Monday, January 12, 2015

Review: Prince Lestat

I had waited years for a worthy follow up to the Vampire Chronicles.  I devoured Interview with a Vampire and The Vampire Lestat years ago and they are still to this day two of my all time favorite books.  I enjoyed Queen of the Damned and The Vampire Armand and even give kudos to The Tale of the Body Thief.  Most of the others, however, just fell flat for me so when I heard there was a new Anne Rice book continuing the Vampire Chronicles saga, I was both excited and wary.  

Synopsis from Amazon:
The novel opens with the vampire world in crisis…vampires have been proliferating out of control; burnings have commenced all over the world, huge massacres similar to those carried out by Akasha in The Queen of the Damned…Old vampires, roused from slumber in the earth are doing the bidding of a Voice commanding that they indiscriminately burn vampire-mavericks in cities from Paris and Mumbai to Hong Kong, Kyoto, and San Francisco. As the novel moves from present-day New York and the West Coast to ancient Egypt, fourth century Carthage, 14th-century Rome, the Venice of the Renaissance, the worlds and beings of all the Vampire Chronicles-Louis de Pointe du Lac; the eternally young Armand, whose face is that of a Boticelli angel; Mekare and Maharet, Pandora and Flavius; David Talbot, vampire and ultimate fixer from the secret Talamasca; and Marius, the true Child of the Millennia; along with all the other new seductive, supernatural creatures-come together in this large, luxuriant, fiercely ambitious novel to ultimately rise up and seek out who-or what-the Voice is, and to discover the secret of what it desires and why…
And, at the book's center, the seemingly absent, curiously missing hero-wanderer, the dazzling, dangerous rebel-outlaw--the great hope of the Undead, the dazzling Prince Lestat…

My Review:
Well, I was right to be wary.  I think I knew in my heart that this book wouldn't hold a candle to the original.  Don't get me wrong, Lestat is still the Brat Prince of the Vampires and does not let the reader down, and it was wonderful to see Louis and Armand and other favorites.  The parts of the book that focused on Lestat and the other well known and well loved characters were engaging and at those moments, I was able to catch a glimpse of the old stories that I loved so much.  However, so much of this book focused on other, lesser known vampires that I wasn't as invested in.  Their stories were mildly interesting and they had purpose to the story but I felt like it was false advertising to call the book, "Prince Lestat" when Lestat was probably present in only about half of the book and he certainly wasn't causing the often jaw-dropping or laugh out loud trouble we are used to reading.  Louis, my favorite character, only barely made an appearance and then suddenly had the lead role in the last chapter, which I'm still not sure I understand.
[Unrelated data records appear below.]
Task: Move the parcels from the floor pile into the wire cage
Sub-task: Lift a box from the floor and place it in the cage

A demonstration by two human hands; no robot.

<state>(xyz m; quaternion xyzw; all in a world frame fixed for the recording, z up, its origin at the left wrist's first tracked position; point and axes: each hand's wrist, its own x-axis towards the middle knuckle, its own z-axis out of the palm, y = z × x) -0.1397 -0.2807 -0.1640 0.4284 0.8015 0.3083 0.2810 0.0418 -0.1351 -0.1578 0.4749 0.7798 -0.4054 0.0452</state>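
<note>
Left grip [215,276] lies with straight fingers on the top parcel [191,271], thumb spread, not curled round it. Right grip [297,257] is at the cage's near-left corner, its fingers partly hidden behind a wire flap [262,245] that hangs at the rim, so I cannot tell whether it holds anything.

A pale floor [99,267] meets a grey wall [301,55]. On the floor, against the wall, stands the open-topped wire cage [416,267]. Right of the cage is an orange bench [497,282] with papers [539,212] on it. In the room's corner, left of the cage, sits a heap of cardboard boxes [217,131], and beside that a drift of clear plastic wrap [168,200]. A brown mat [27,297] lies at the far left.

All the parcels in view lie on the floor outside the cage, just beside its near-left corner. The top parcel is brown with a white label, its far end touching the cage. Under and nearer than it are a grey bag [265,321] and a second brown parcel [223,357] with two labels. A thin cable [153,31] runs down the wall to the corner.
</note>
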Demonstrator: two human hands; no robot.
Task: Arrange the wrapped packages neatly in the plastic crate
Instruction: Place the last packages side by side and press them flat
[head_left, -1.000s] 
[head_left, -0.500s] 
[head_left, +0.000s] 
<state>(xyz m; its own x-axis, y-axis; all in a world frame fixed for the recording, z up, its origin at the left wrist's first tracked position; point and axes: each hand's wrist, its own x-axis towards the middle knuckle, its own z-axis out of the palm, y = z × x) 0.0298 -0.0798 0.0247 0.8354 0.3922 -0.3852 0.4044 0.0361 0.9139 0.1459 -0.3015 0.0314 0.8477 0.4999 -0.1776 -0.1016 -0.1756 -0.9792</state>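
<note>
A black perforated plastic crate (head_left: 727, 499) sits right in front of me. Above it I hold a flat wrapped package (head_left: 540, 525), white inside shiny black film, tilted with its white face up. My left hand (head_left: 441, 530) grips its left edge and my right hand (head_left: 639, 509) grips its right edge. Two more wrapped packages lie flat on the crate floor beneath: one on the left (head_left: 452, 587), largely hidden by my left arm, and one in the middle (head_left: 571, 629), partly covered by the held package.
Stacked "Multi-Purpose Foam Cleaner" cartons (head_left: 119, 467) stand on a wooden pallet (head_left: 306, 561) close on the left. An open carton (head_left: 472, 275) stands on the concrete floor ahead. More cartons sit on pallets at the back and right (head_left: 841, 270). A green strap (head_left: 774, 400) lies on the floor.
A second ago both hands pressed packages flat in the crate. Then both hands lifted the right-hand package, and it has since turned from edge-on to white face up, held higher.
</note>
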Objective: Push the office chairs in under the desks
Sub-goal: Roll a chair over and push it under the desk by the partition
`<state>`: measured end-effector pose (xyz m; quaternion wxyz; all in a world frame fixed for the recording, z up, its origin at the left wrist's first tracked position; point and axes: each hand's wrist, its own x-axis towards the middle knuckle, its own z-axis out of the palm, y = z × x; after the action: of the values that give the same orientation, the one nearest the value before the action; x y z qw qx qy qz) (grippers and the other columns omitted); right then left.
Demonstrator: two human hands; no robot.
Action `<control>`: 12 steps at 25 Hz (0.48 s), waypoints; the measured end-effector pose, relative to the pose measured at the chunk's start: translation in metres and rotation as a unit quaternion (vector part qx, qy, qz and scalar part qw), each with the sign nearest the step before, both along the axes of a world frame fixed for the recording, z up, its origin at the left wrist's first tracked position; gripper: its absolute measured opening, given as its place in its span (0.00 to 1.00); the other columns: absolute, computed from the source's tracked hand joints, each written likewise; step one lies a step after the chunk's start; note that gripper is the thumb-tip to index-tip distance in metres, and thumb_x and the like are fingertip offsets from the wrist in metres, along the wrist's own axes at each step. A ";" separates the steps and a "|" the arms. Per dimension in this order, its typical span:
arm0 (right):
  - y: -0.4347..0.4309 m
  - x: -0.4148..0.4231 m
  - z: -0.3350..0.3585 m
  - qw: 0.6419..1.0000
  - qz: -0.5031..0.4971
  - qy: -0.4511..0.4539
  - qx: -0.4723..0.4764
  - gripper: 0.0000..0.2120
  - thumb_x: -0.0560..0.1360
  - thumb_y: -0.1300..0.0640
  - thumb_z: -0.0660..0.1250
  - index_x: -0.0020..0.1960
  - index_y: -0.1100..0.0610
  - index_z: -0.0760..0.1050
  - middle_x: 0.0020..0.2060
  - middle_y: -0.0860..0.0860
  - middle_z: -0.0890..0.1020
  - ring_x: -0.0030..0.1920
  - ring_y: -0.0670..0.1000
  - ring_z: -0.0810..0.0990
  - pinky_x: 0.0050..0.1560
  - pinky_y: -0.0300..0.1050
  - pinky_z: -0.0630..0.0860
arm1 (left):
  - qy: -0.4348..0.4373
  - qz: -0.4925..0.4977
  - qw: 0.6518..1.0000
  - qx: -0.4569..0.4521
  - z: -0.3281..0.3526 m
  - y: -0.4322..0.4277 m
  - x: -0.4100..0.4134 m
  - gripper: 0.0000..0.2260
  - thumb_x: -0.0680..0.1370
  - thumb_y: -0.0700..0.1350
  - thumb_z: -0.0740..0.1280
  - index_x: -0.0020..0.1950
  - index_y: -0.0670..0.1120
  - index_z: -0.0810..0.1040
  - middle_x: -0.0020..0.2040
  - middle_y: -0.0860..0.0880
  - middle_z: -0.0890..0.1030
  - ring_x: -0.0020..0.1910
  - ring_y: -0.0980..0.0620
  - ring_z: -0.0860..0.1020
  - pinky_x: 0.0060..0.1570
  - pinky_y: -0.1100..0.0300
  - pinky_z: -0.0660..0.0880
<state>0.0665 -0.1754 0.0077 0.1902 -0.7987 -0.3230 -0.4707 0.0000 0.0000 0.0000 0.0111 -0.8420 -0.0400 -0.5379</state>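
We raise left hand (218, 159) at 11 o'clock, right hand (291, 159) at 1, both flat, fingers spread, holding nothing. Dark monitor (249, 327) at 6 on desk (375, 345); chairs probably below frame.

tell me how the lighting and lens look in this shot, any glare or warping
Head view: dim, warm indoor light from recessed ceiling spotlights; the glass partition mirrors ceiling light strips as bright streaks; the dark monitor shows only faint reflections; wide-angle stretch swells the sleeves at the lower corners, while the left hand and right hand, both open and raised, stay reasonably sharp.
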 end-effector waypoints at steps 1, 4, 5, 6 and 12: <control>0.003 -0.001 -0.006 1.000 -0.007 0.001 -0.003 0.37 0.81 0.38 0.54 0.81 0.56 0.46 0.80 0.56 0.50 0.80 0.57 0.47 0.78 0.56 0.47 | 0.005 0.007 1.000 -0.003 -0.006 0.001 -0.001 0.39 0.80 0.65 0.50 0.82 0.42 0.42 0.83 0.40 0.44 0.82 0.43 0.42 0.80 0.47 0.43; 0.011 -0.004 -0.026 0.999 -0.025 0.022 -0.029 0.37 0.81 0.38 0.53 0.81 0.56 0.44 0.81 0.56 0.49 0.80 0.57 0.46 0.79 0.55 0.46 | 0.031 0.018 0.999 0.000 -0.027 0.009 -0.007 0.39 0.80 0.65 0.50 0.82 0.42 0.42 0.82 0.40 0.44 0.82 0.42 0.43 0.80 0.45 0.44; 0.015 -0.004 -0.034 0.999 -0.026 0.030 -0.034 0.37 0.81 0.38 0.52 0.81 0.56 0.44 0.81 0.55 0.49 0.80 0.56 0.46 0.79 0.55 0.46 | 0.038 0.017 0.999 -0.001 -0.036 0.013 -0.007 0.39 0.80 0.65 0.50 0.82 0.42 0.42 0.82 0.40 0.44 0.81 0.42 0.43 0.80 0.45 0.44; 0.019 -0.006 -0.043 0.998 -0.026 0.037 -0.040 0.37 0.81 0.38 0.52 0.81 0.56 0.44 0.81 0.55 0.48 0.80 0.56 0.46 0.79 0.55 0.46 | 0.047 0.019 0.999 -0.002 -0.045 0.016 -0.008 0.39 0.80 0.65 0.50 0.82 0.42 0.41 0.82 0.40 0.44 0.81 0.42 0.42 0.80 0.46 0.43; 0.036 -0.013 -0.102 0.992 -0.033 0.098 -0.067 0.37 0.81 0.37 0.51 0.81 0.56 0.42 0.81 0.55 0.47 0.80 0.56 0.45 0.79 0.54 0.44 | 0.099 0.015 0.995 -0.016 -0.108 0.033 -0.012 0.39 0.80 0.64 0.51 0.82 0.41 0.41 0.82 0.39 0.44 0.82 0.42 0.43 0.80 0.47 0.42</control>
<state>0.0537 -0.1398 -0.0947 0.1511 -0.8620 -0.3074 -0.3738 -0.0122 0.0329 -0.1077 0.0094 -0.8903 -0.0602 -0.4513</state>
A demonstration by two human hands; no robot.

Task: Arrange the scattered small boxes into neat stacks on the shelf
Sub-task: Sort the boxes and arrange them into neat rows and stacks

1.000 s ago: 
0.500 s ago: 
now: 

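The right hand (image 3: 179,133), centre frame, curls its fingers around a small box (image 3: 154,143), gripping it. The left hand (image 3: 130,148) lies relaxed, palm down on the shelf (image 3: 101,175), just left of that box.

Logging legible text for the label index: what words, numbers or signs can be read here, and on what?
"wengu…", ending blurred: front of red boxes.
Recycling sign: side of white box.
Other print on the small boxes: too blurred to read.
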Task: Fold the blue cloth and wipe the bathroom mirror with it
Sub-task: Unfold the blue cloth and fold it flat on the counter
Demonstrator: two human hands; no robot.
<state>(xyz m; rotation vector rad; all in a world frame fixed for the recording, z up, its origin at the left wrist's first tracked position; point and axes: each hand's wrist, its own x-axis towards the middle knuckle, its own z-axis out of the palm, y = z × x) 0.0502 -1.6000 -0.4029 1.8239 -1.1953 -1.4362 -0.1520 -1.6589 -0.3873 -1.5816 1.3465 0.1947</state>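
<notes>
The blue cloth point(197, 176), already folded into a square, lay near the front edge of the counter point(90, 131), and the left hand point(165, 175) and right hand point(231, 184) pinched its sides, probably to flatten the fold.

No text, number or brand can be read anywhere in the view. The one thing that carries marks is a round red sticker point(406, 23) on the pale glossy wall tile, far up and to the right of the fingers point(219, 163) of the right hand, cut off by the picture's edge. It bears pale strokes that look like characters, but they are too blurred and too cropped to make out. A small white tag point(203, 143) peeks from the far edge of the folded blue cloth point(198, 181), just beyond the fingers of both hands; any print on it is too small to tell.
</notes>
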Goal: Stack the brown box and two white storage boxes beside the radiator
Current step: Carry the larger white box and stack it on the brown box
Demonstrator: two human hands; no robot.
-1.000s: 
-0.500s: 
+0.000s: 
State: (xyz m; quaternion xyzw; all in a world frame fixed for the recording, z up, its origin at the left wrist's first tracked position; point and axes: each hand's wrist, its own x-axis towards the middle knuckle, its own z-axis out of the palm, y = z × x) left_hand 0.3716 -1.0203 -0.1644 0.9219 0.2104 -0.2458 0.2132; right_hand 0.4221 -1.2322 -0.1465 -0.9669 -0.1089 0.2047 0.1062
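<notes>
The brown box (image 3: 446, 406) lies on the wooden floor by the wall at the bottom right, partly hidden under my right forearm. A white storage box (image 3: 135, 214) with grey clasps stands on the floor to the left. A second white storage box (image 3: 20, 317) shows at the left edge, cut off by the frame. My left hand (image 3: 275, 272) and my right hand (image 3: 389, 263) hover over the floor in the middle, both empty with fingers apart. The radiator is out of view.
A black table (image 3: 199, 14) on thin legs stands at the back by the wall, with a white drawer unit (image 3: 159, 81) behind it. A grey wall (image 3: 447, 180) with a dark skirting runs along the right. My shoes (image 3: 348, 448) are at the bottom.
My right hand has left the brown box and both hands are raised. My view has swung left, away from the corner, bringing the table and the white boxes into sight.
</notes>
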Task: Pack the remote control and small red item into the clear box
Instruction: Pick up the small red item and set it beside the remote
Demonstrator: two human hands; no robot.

I think the problem was that I was expecting something I didn't get.  My expectations were too high.  The book was well-written and the last quarter of the book was quite exciting once all of the different chapters/stories began to merge.  I still believe Anne Rice to be a stellar author but I am going back.  I'm going back to reread those first two books that kept me up until wee hours of the morning on the edge of my seat, reveling in the Vampire world and its colorful and unforgettable characters.  These are the stories I want to hold onto and remember forever.